Work task —
Read through the lines below and copy the ones holding the string "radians".

Available data —

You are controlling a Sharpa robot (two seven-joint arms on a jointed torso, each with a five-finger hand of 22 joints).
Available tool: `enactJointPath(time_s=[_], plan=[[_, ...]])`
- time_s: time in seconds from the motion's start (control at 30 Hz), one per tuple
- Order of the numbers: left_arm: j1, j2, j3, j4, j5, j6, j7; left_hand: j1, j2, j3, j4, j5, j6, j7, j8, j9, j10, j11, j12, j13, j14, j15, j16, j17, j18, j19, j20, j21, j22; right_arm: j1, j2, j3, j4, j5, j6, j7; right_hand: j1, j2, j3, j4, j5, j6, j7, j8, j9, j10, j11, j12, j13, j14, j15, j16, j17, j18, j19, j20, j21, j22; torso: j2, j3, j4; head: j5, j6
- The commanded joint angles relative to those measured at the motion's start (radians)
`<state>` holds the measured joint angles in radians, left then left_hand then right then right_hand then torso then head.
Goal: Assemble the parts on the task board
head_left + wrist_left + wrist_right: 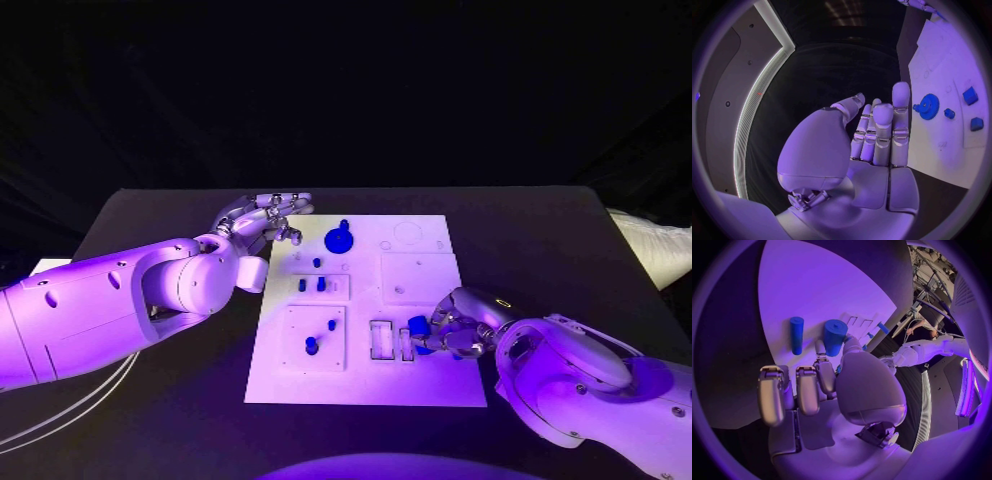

Response box —
- The commanded joint angles relative to those measured at the motion's start (radians)
`<state>` holds the measured joint angles in radians, left then left_hand then right then right_hand then torso then head.

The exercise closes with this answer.